PROBLEM TO SOLVE: Should a line below contain the word "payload", report it.
===== MATERIAL FOR THIS EXERCISE =====
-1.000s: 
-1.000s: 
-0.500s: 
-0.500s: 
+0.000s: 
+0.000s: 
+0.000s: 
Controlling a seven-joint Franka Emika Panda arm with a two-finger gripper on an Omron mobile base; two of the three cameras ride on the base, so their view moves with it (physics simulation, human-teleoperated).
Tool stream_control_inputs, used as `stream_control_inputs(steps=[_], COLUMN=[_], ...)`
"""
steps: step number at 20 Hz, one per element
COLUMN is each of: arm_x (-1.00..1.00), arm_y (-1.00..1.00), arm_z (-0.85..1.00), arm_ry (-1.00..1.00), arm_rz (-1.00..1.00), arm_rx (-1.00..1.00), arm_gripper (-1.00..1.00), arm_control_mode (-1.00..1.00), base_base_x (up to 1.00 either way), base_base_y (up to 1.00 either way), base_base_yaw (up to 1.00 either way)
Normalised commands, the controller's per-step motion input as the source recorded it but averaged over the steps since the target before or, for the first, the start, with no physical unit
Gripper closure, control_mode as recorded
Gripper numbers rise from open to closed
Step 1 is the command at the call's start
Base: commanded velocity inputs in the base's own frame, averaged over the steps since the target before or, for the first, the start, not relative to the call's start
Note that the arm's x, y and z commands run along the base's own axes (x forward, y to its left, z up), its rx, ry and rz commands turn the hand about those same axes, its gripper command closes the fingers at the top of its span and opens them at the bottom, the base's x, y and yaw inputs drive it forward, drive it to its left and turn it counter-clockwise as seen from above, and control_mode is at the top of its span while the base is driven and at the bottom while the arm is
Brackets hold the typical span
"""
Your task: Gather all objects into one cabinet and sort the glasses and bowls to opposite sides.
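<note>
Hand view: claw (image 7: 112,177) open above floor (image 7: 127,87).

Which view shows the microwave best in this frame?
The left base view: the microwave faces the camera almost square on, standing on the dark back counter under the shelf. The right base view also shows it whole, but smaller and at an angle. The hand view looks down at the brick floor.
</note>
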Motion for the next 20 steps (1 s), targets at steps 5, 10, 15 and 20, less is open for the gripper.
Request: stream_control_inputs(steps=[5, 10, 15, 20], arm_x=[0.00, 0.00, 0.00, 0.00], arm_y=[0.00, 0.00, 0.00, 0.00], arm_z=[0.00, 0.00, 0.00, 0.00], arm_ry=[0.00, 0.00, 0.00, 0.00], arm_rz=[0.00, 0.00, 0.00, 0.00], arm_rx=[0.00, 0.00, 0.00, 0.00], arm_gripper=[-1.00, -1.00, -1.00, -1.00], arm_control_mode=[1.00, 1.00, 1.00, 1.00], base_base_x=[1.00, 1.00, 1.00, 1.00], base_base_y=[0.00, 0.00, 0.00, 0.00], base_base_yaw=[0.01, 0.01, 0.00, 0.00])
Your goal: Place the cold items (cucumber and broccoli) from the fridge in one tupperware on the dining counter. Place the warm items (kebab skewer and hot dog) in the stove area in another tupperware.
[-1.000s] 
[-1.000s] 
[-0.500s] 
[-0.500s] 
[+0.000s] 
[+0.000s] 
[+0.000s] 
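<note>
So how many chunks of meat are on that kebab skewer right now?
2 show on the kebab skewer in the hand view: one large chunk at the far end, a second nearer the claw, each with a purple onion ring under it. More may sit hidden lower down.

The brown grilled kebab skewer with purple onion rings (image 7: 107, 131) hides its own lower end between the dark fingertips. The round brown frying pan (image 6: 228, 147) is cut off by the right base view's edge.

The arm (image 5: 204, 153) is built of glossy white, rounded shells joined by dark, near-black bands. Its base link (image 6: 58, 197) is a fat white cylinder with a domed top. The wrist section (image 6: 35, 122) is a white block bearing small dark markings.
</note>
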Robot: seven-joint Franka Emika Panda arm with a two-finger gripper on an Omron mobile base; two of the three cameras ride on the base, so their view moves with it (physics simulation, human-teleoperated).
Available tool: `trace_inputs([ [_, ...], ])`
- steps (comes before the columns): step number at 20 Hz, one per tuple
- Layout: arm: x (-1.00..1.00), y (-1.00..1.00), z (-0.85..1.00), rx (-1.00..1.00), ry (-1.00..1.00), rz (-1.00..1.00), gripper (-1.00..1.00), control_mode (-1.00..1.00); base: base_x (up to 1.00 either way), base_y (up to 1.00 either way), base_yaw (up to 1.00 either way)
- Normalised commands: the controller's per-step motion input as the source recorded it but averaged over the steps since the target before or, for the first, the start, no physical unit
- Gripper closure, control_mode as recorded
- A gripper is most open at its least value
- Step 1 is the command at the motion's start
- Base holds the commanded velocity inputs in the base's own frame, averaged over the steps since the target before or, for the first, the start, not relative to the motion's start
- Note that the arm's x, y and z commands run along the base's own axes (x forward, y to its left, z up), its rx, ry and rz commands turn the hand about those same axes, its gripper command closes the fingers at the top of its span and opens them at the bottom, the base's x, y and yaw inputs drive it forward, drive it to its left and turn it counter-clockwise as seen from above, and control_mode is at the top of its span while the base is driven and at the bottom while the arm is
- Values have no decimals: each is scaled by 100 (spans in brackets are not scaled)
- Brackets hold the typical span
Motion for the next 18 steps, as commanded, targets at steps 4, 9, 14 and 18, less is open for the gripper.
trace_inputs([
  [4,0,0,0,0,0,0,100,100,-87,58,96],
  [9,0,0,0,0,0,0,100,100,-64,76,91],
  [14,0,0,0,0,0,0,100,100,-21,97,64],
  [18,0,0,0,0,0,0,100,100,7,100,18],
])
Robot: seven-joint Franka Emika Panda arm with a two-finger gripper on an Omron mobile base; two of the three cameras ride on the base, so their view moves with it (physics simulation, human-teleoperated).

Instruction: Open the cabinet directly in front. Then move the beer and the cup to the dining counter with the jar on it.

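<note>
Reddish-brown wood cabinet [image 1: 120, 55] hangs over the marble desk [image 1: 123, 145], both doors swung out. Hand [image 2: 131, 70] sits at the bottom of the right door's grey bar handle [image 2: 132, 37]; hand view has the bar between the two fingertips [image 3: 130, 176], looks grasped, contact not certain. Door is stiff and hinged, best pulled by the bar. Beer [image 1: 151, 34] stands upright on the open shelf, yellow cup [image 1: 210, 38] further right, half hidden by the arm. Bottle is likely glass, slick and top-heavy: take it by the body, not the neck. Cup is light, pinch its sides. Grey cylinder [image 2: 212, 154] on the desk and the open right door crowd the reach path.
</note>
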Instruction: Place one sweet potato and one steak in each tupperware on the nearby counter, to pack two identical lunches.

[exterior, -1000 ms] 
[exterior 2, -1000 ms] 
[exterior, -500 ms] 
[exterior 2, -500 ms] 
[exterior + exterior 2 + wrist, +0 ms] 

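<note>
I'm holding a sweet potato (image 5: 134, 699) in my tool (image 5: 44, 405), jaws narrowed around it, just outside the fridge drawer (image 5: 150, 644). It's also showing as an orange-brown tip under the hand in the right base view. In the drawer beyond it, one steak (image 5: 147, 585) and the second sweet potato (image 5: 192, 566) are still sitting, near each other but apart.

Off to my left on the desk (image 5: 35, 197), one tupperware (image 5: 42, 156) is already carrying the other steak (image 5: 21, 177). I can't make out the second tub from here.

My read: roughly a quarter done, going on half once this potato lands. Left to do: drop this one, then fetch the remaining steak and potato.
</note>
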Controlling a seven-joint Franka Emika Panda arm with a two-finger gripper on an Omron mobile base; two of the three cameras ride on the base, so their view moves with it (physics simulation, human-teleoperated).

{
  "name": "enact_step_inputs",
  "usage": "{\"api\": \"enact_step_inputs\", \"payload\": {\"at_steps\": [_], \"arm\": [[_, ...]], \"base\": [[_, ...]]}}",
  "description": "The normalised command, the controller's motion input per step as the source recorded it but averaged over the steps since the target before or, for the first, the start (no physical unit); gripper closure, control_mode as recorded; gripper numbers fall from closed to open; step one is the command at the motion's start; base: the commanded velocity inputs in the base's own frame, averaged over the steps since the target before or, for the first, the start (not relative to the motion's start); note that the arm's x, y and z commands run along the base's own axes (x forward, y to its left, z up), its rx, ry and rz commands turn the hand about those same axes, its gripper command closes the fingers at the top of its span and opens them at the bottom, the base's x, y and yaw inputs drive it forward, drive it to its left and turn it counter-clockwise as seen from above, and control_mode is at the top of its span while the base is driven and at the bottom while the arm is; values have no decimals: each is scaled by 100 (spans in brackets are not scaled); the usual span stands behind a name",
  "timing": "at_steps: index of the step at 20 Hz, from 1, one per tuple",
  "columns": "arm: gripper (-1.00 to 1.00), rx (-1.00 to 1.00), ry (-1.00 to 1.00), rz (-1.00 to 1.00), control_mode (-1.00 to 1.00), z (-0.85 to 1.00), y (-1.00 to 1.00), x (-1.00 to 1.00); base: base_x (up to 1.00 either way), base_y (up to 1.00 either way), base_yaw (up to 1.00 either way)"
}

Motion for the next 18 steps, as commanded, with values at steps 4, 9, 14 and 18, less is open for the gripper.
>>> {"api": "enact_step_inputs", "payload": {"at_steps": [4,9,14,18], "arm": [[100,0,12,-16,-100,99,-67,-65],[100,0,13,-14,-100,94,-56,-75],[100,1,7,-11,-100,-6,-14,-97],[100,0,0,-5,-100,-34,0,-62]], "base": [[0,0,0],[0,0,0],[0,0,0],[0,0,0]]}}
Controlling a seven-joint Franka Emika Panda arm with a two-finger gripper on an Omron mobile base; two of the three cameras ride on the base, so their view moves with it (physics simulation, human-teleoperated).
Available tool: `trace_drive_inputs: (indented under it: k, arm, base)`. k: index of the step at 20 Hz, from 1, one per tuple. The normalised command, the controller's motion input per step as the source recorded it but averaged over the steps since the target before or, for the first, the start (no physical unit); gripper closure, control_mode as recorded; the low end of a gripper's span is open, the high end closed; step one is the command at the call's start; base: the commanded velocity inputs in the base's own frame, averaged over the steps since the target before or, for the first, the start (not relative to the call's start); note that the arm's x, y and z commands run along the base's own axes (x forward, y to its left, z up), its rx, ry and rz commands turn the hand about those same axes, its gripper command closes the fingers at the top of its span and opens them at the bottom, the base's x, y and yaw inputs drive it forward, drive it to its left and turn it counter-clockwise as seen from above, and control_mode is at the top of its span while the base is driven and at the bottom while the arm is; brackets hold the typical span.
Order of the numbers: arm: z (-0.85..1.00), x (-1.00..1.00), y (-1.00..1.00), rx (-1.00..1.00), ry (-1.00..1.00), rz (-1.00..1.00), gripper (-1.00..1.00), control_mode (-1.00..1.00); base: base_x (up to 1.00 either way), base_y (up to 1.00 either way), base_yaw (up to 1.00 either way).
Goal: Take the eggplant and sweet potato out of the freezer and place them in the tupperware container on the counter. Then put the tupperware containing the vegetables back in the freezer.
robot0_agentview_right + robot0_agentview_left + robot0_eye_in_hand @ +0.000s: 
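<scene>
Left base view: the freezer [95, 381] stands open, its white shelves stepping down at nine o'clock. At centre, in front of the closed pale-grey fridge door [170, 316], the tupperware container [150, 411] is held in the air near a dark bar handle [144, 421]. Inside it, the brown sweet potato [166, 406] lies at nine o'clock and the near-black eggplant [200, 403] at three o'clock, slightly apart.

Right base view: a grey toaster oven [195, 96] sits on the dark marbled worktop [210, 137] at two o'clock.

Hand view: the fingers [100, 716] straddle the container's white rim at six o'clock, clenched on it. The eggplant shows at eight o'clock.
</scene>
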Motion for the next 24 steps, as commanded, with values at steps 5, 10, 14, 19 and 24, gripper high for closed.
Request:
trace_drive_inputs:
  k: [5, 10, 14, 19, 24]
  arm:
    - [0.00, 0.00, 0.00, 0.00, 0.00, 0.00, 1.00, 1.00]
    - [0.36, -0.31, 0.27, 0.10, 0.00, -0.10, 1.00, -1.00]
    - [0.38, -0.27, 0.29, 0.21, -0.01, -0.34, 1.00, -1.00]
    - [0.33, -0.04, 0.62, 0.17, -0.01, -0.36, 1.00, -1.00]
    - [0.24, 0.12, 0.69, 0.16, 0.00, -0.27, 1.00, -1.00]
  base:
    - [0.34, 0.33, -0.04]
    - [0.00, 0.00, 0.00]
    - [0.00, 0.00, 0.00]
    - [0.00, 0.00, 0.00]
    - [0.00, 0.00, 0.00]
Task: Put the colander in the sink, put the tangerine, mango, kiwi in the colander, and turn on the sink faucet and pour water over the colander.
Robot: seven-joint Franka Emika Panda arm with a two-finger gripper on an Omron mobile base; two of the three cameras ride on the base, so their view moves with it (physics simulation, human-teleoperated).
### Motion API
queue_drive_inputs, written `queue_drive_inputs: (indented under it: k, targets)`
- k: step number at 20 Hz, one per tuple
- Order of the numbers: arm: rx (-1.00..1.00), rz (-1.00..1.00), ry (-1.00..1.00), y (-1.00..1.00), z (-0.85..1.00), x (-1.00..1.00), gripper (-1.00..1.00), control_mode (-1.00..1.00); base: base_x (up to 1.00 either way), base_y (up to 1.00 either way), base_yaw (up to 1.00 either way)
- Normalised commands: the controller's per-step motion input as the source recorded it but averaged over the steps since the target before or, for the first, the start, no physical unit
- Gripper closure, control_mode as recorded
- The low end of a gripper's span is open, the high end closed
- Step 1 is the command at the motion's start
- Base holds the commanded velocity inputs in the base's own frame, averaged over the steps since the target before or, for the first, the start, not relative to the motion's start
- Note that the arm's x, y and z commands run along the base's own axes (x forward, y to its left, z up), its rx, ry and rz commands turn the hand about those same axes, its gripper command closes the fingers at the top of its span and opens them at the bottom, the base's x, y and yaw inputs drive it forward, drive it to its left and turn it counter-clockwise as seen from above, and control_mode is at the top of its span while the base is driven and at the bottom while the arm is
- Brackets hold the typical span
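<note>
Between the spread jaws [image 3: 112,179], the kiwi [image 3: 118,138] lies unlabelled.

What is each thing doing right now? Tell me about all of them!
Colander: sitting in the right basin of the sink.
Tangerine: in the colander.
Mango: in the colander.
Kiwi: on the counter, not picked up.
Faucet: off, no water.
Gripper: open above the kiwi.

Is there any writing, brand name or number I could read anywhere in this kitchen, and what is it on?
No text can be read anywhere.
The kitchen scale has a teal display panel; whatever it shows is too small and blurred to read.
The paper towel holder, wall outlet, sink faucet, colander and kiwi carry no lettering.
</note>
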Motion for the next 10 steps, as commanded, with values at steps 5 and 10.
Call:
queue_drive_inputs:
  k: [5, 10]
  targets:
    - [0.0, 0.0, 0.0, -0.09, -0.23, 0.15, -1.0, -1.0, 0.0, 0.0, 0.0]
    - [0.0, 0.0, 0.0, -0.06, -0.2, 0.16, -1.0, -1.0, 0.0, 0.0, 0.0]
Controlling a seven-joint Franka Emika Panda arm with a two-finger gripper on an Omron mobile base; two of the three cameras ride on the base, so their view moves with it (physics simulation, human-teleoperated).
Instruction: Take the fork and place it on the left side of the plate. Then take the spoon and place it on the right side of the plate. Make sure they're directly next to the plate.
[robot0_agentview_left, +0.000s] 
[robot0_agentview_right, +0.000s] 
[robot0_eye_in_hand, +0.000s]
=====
THE ANSWER:
  "usage": "{\"api\": \"enact_step_inputs\", \"payload\": {\"at_steps\": [_], \"arm\": [[_, ...]], \"base\": [[_, ...]]}}",
>>> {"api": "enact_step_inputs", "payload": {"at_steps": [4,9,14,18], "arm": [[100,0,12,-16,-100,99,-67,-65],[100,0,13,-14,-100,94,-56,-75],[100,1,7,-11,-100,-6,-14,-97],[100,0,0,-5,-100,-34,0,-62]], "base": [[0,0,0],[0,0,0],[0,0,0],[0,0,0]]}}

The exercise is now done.